Problem details: The response should consist of the data reproduced word for word.

- Opening Delimiter -

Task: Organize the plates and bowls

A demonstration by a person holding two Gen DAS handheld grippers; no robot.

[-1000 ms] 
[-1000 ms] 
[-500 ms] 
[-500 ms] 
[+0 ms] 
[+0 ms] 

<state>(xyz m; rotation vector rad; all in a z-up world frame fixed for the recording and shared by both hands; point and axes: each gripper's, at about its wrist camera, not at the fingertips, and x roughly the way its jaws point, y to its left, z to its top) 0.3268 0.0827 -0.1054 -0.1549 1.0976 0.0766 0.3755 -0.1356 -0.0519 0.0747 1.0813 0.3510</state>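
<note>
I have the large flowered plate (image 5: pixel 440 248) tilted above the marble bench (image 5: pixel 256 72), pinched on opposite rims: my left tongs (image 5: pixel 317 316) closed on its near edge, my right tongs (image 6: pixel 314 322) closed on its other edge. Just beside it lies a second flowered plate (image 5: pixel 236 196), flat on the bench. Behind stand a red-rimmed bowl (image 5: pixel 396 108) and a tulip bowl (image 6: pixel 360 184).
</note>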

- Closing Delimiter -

Task answer:
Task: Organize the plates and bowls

A demonstration by a person holding two Gen DAS handheld grippers; no robot.

[-1000 ms] 
[-1000 ms] 
[-500 ms] 
[-500 ms] 
[+0 ms] 
[+0 ms] 

<state>(xyz m; rotation vector rad; all in a z-up world frame fixed for the recording and shared by both hands; point and axes: each gripper's, at about its wrist camera, not at the fingertips, and x roughly the way its jaws point, y to its left, z to its top) 0.3268 0.0827 -0.1054 -0.1549 1.0976 0.0766 0.3755 -0.1356 -0.0519 0.0747 1.0813 0.3510</state>
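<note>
I have the large flowered plate (image 5: pixel 440 248) tilted above the marble bench (image 5: pixel 256 72), pinched on opposite rims: my left tongs (image 5: pixel 317 316) closed on its near edge, my right tongs (image 6: pixel 314 322) closed on its other edge. Just beside it lies a second flowered plate (image 5: pixel 236 196), flat on the bench. Behind stand a red-rimmed bowl (image 5: pixel 396 108) and a tulip bowl (image 6: pixel 360 184).
</note>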

What this exercise required is now done.